_TASK ITEM_. Pick out the lines below that include the string "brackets".
--- DATA SHOWN ---
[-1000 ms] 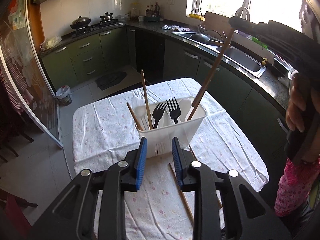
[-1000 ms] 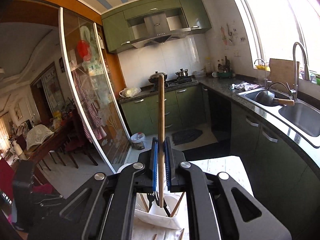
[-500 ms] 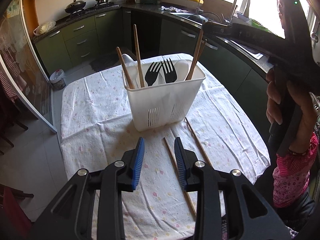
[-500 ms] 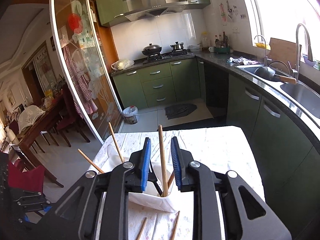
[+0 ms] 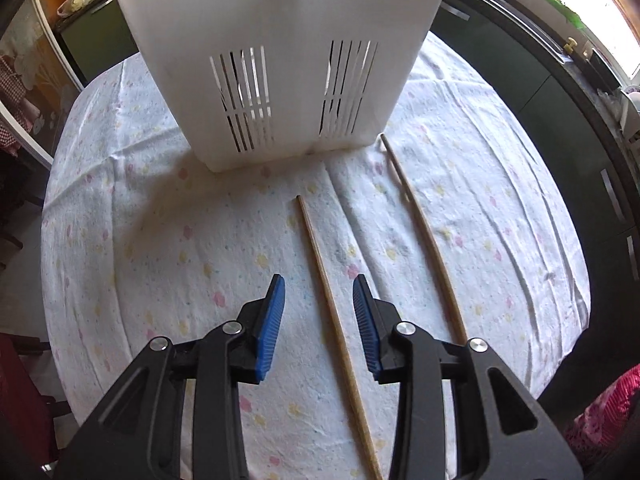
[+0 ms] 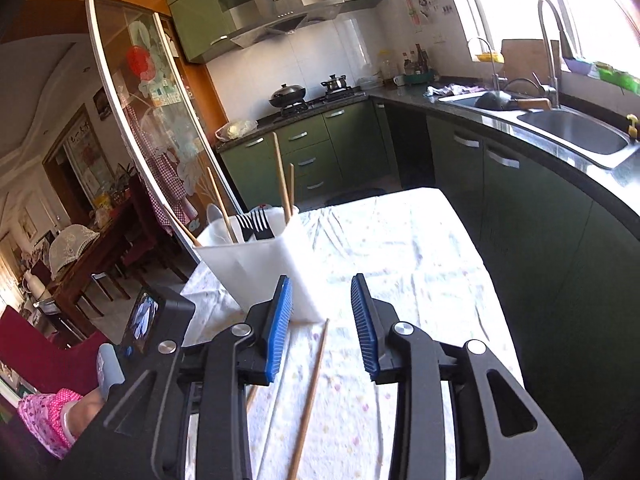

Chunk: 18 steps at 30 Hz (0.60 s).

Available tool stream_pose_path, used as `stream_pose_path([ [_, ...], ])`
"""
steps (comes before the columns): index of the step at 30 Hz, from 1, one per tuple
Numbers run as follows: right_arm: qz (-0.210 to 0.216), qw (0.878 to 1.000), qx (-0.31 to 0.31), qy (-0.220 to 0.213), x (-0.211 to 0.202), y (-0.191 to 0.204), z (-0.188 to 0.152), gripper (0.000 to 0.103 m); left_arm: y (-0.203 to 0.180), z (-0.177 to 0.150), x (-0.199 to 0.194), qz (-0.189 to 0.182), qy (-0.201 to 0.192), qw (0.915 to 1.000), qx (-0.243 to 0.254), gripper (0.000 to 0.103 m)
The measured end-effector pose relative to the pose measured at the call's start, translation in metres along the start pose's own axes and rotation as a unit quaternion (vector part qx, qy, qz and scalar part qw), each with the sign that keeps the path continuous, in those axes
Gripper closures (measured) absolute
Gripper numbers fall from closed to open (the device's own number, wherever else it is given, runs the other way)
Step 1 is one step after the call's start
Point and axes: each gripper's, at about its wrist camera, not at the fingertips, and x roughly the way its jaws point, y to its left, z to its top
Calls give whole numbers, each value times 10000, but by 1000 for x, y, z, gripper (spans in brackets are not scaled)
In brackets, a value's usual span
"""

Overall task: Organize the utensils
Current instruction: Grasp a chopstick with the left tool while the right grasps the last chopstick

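Observation:
A white slotted utensil caddy (image 5: 280,60) stands on the flowered tablecloth (image 5: 140,220). In the right wrist view the caddy (image 6: 272,268) holds several wooden chopsticks (image 6: 281,178) and two black forks (image 6: 254,222). Two loose chopsticks lie on the cloth: one (image 5: 332,304) runs between the open jaws of my left gripper (image 5: 319,312), the other (image 5: 424,232) lies to its right. My right gripper (image 6: 321,320) is open and empty above the table, with a chopstick (image 6: 310,392) lying below it.
Green kitchen cabinets (image 6: 316,152) and a dark counter with a steel sink (image 6: 576,136) run behind and to the right of the table. A glass sliding door (image 6: 160,140) and a dining area lie to the left. The table edge (image 5: 576,320) is close on the right.
My left gripper has dropped low over the cloth and straddles a loose chopstick. My right gripper has let go of its chopstick, which stands in the caddy, and has opened wider and drawn back.

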Motion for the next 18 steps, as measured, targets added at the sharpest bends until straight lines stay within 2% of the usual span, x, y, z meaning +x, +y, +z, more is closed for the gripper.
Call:
stream_pose_path([
  [6,-69,9996,264,88,-10,-26,-23,71,-6,-6,13,228,-84,9997,-95,68],
  [9,-40,9995,286,117,-7,-26,-24,68,-8,-8,14,275,-109,9995,-123,67],
  [14,3,9996,228,194,-2,-20,-23,68,-19,-14,13,363,-178,9991,-104,67],
  [15,10,9995,215,215,0,-18,-21,68,-17,-12,13,344,-185,9992,-111,69],
  [17,10,9995,188,267,4,-14,-19,68,-18,-13,12,317,-204,9993,-65,81],
  [18,4,9994,172,304,6,-13,-19,64,-17,-12,11,292,-191,9994,-65,91],
])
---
_ANSWER SECTION_.
Calls give whole numbers, each value times 10000, but by 1000 for x, y, z, gripper (spans in brackets are not scaled)
In brackets, a value's usual span

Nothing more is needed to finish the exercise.